● What the exercise asks
Without including any images, repeat the data exactly.

● Collected data
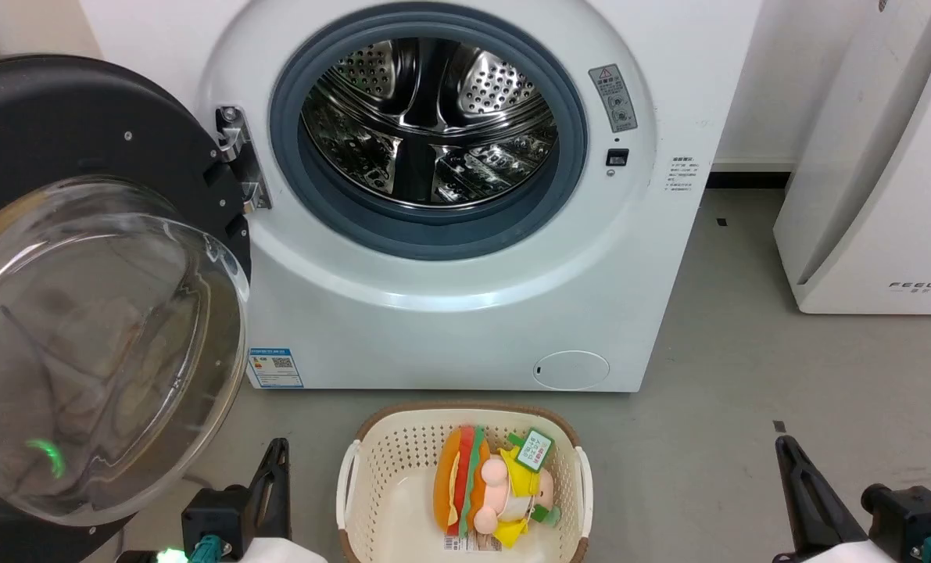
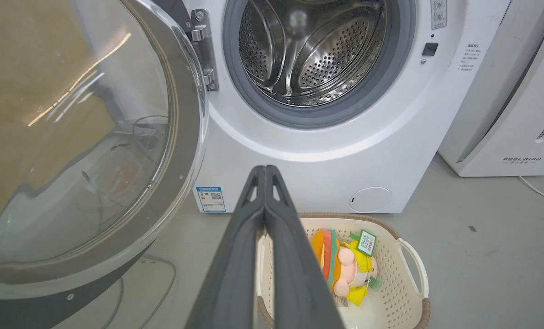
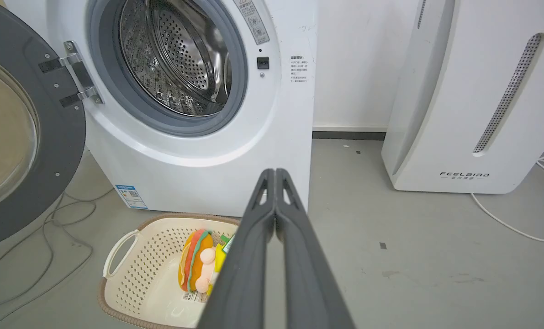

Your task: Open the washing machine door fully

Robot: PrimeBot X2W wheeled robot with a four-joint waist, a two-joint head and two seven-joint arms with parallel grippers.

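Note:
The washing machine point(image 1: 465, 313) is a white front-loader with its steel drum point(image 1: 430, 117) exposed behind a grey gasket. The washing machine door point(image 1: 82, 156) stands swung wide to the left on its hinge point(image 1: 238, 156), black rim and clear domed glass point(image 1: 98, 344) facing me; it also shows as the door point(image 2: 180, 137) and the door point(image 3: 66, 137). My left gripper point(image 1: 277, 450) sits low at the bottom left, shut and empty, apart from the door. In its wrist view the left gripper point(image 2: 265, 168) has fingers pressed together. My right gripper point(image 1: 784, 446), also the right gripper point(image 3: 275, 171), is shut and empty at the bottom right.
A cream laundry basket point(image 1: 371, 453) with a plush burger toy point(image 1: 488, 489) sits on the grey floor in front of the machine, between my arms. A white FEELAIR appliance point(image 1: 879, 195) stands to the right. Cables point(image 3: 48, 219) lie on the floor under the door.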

● Response to the task
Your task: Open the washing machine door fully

Robot: PrimeBot X2W wheeled robot with a four-joint waist, a two-joint head and two seven-joint arms with parallel grippers.

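Note:
The washing machine point(image 1: 465, 313) is a white front-loader with its steel drum point(image 1: 430, 117) exposed behind a grey gasket. The washing machine door point(image 1: 82, 156) stands swung wide to the left on its hinge point(image 1: 238, 156), black rim and clear domed glass point(image 1: 98, 344) facing me; it also shows as the door point(image 2: 180, 137) and the door point(image 3: 66, 137). My left gripper point(image 1: 277, 450) sits low at the bottom left, shut and empty, apart from the door. In its wrist view the left gripper point(image 2: 265, 168) has fingers pressed together. My right gripper point(image 1: 784, 446), also the right gripper point(image 3: 275, 171), is shut and empty at the bottom right.
A cream laundry basket point(image 1: 371, 453) with a plush burger toy point(image 1: 488, 489) sits on the grey floor in front of the machine, between my arms. A white FEELAIR appliance point(image 1: 879, 195) stands to the right. Cables point(image 3: 48, 219) lie on the floor under the door.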

The required output is now complete.